Buchteln: Un Altro Dolce Tipico dell'Alto Adige
Il Buchteln (o sarà meglio dire i Buchteln?) è uno dei dolci tipici dell’Alto Adige e della cucina tirolese. Se non l’avete mai assaggiato è difficile darne una definizione precisa: sono delle palline soffici di pasta lievitata, cotte in forno e con un cuore di marmellata. Queste focaccine si preparano in una teglia, disponendole vicine: durante la cottura in forno, lievitano ancora e si attaccano una all’altra. Si tratta di un dolce molto semplice, dal sapore delicato di vaniglia e scorza di limone. All’interno, tradizionalmente si usa la confettura di albicocche ma nessuno vieta di sostituirla con un altro tipo di marmellata o di crema, come la crema pasticcera! Scegliete pure il ripieno in base ai vostri gusti, o di quello che avete in casa. Preparare in casa i Buchteln è facile e vi farà sentire subito in Alto Adige.
Ricetta Originale dei Buchteln
Di seguito trovate la ricetta originale e i passaggi da seguire. Le dosi vanno bene per una teglia rotonda di 26 cm di diametro. Consigliamo di usare uno stampo con cerniera: sarà più facile estrarre il Buchteln dopo averlo sfornato.
Ingredienti
- 500 g farina
- lievito
- burro fuso
- zucchero
- uova
- vaniglia
- scorza di limone
- confettura di albicocche
- zucchero a velo
Preparazione
- In una ciotola, versare i primi 50 grammi di farina e unire il lievito appena sciolto. Mescolare: otterrete un impasto liquido e liscio. Coprire la ciotola e lasciare lievitare per 15 minuti in un luogo caldo.

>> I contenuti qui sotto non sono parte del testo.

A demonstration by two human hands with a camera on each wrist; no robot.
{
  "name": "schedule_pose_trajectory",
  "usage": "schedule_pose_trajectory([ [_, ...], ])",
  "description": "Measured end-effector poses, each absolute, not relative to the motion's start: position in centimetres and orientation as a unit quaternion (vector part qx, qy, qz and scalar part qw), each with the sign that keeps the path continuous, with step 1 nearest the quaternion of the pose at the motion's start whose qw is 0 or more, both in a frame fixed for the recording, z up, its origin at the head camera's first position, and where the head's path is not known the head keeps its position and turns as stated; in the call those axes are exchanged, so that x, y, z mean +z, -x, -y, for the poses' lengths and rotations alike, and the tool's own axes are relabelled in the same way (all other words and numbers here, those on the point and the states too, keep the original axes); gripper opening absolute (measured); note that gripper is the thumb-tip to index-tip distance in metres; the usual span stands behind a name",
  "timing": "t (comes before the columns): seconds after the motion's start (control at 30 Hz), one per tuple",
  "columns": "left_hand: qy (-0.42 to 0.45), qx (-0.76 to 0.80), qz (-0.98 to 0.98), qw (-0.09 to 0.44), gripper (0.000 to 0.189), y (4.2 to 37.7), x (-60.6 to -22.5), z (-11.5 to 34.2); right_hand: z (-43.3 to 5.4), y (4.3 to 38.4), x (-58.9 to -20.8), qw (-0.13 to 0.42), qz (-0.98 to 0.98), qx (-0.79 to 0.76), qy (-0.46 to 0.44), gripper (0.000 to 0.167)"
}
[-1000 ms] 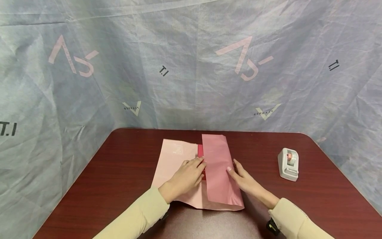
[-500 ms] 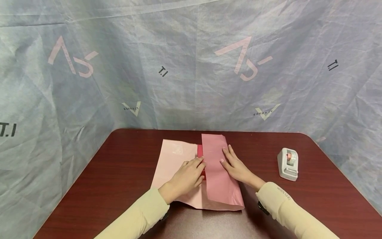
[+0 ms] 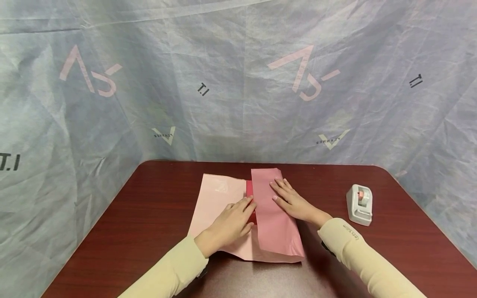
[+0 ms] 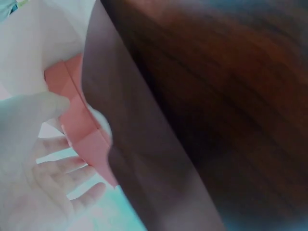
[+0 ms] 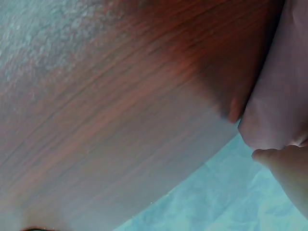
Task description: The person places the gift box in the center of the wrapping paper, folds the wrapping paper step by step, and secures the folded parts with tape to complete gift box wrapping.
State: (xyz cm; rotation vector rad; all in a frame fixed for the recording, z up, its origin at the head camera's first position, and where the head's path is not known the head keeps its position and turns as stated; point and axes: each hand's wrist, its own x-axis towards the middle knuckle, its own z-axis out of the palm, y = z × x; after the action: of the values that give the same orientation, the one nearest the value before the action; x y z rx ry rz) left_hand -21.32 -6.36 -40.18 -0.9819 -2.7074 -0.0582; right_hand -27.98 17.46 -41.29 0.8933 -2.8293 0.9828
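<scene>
A red, box-like thing (image 4: 79,122) lies on a sheet of wrapping paper (image 3: 214,198), pale pink inside and darker pink outside. The sheet's right side, a darker pink flap (image 3: 268,223), is folded over the red thing, so only a strip of it shows. My left hand (image 3: 229,225) rests on that strip, fingertips right at the flap's edge. In the left wrist view its fingers lie loosely extended beside the red thing. My right hand (image 3: 294,203) lies with fingers spread on the flap near its right fold; in the right wrist view only part of the hand (image 5: 288,168) shows.
A white tape dispenser (image 3: 360,205) with a roll of tape stands on the right of the dark red wood table (image 3: 149,207). A shiny patch of clear tape (image 3: 221,187) sits on the paper's upper left. A grey printed cloth (image 3: 238,82) hangs behind the table.
My right hand has slid up and left from the fold's lower part onto the flap, its fingers now flatter. The left hand stays nearly in place. The flap has hardly moved.
</scene>
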Motion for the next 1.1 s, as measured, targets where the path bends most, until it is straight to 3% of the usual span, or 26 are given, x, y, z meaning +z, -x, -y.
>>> schedule_pose_trajectory([
  [0.23, 0.372, 0.013, 0.902, 0.221, 0.042, 20.1, -39.9, 5.7, -17.4, 28.0, -41.4, 0.008, 0.911, 0.301, -0.281, 0.053],
  [0.4, 0.389, 0.059, 0.882, 0.259, 0.048, 19.9, -39.7, 4.2, -17.4, 27.9, -41.4, 0.005, 0.91, 0.306, -0.279, 0.052],
  [0.57, 0.352, 0.114, 0.9, 0.229, 0.06, 19.7, -40.2, 3.0, -17.4, 28.1, -41.6, 0.008, 0.91, 0.302, -0.282, 0.052],
  [0.7, 0.319, 0.123, 0.919, 0.198, 0.059, 19.4, -40.6, 2.5, -17.4, 28.1, -41.7, 0.008, 0.911, 0.301, -0.282, 0.052],
  [0.83, 0.314, 0.119, 0.921, 0.195, 0.055, 19.1, -40.9, 2.4, -17.4, 28.0, -41.6, 0.007, 0.911, 0.302, -0.279, 0.052],
  [1.1, 0.284, 0.1, 0.934, 0.194, 0.069, 17.8, -41.0, 3.0, -17.3, 27.9, -41.4, 0.003, 0.909, 0.309, -0.278, 0.052],
])
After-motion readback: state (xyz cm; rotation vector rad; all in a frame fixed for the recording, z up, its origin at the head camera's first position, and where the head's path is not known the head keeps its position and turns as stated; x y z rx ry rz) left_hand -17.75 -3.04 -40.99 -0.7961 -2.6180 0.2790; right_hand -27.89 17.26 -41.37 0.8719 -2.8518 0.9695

- Riprendere la ciotola con l’impasto lievitato e unire gli altri ingredienti, mescolando: i restanti 450 g di farina, burro fuso, zucchero, uova, vaniglia e scorza di limone. Lavorare il tutto fino a ottenere un impasto sodo, liscio e omogeneo. Potrà essere utile riversare l’impasto sulla spianatoia per poterlo impastare a mano fino a raggiungere la giusta consistenza.
- Dopo mezz’ora, l’impasto sarà raddoppiato di volume. Arriva il momento di dividere la pasta in palline da 50 grammi ciascuna. Schiacciare ogni pallina, mettere al centro un cucchiaino piccolo di confettura di albicocche e chiudere bene la pasta, formando delle palline ripiene.
- Spennellare le palline delicatamente con burro fuso e metterle in uno stampo (disporre le palline con la chiusura verso il basso).
- Cuocere in forno statico già caldo a 180° per 25 minuti. Basterà lasciarlo raffreddare un po’ prima di estrarlo dalla teglia (resistendo alla tentazione di mangiarlo caldo!). Spolverare con zucchero a velo.
Il miglior Buchteln l’abbiamo mangiato al Rifugio Fondovalle (in Val Fiscalina).